The FCC also proposes to replace the budget approached adopted in the 2016 Lifeline Modernization Order by adopting a “self-enforcing” budget mechanism with an annual cap on Lifeline disbursements, although the proposal is short on details. For example, the FCC does not propose a specific budget cap or even a period over which to measure and enforce the cap. A hard, annual cap on disbursements in the Lifeline program is notoriously difficult to structure given that the subsidies are distributed on a monthly basis, unlike the other universal service programs whose annual funding mechanisms more naturally lend themselves to an annual funding cap. The FCC proposes to permit Lifeline spending to exceed the cap in a given period with the expectation that Lifeline disbursements would then be reduced in the next period to accommodate the excess spending, without specifying how service to individual subscribers may be affected.  Furthermore, the FCC asks questions about whether Lifeline disbursements should be prioritized towards certain areas, such as Tribal or rural lands, in the event that the Lifeline budget cap is met in a certain period.  Lastly, the FCC asks questions about how the cap should adjust over time and the impact of administrative expenses.

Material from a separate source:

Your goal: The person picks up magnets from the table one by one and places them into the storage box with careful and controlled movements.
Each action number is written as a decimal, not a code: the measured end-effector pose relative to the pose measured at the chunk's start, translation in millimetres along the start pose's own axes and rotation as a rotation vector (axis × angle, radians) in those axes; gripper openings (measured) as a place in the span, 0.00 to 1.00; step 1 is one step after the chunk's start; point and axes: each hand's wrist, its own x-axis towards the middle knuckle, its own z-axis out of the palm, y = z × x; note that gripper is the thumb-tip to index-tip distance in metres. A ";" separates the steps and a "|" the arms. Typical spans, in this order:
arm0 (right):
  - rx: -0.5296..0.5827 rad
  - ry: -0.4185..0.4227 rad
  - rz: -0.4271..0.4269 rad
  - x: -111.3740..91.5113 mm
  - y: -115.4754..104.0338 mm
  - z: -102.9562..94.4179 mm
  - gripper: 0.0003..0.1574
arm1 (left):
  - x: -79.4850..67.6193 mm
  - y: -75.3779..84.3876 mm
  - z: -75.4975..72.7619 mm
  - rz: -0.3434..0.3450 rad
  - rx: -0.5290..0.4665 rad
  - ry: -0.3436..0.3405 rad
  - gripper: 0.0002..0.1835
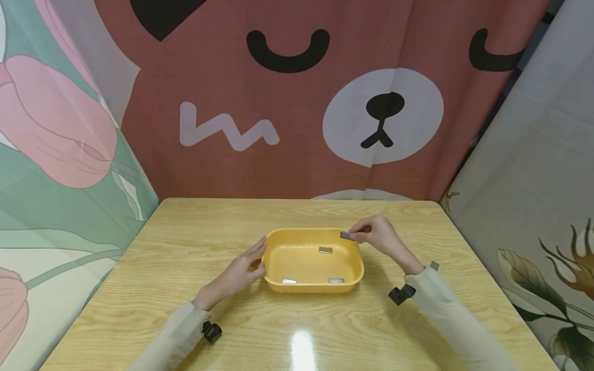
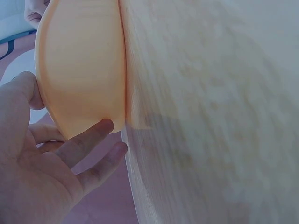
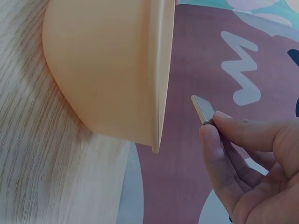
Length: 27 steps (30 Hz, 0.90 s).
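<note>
Lying in yellow basin (image 1: 297,265), three blocks (image 1: 326,250), fourth block (image 3: 202,109) in right fingers (image 3: 212,142)

The plastic basin (image 1: 313,288) is plain yellow, the flat block (image 1: 345,235) grey, the surface (image 1: 250,324) honey-toned wood grain, the sleeves (image 1: 174,330) cream, the rear curtain (image 1: 297,93) brick red with a black-and-white cartoon animal face.

The left hand (image 2: 42,172) rested against the orange tub (image 2: 84,65), touching its rim and outer wall; beneath it lay a blurred, apparently wood-grained tabletop (image 2: 210,116); beyond its rim showed part of another hand (image 2: 35,11).
</note>
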 end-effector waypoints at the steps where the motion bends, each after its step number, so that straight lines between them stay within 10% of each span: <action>1: 0.003 -0.001 -0.003 0.4 -0.6 0.8 0.06 | 0.1 0.2 0.0 -0.001 0.002 0.000 0.32; 27: 0.017 -0.027 -0.025 7.3 -14.4 15.6 0.05 | -0.4 -0.9 1.6 -0.016 -0.004 -0.003 0.33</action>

Finally, as expected, the FCC proposes to eliminate the Lifeline Broadband Provider (“LBP”) designation that it introduced in the Lifeline Modernization Order to increase competitive entry into the Lifeline program by broadband providers, bypassing state-by-state designation requirements. The newly Republican-led FCC now agrees with the challenge to the LBP designation lodged by the National Association of Regulatory Utility Commissioners and a coalition of states in the D.C. Circuit. The basis of that challenge is that the federal Communications Act gives primary responsibility to the states to designate providers as eligible to participate in the Lifeline program, which is something that the LBP process sought to preempt.

Notice of Inquiry

Finally, the item adopted by the FCC includes a Notice of Inquiry that seeks comments on further possible changes to the Lifeline program, particularly with respect to a proposal “sharpen the focus” of the Lifeline program to assist low-income Americans who have not adopted broadband service, or who live on rural lands, including rural Tribal lands, further distancing the program’s goal away from its historical focus on affordability. The FCC identified several areas for comment as part of the Notice of Inquiry. Notable among these, the FCC seeks comment on setting a maximum discount level for services, such that a portion of the cost of service would be borne by the customer. The basis for this appears to be the FCC majority’s view that free-to-the-customer plans –which have largely been responsible for increasing the Lifeline program’s reach – have greater potential for waste, fraud or abuse. In addition, the FCC seeks comment on implementing a benefit cap for customers, either by setting a dollar limit to benefits or by limiting the amount of time that a customer may remain on the program. Either of these changes could dramatically alter the business models for Lifeline providers, impose new costs and complexities associated with billing customers, and create significant obstacles in providing Lifeline to low-income Americans.

Comments are due on the rulemaking and notice of inquiry by January 24, and replies are due February 23, 2018.

DISCLAIMER: Because of the generality of this update, the information provided herein may not be applicable in all situations and should not be acted upon without specific legal advice based on particular situations.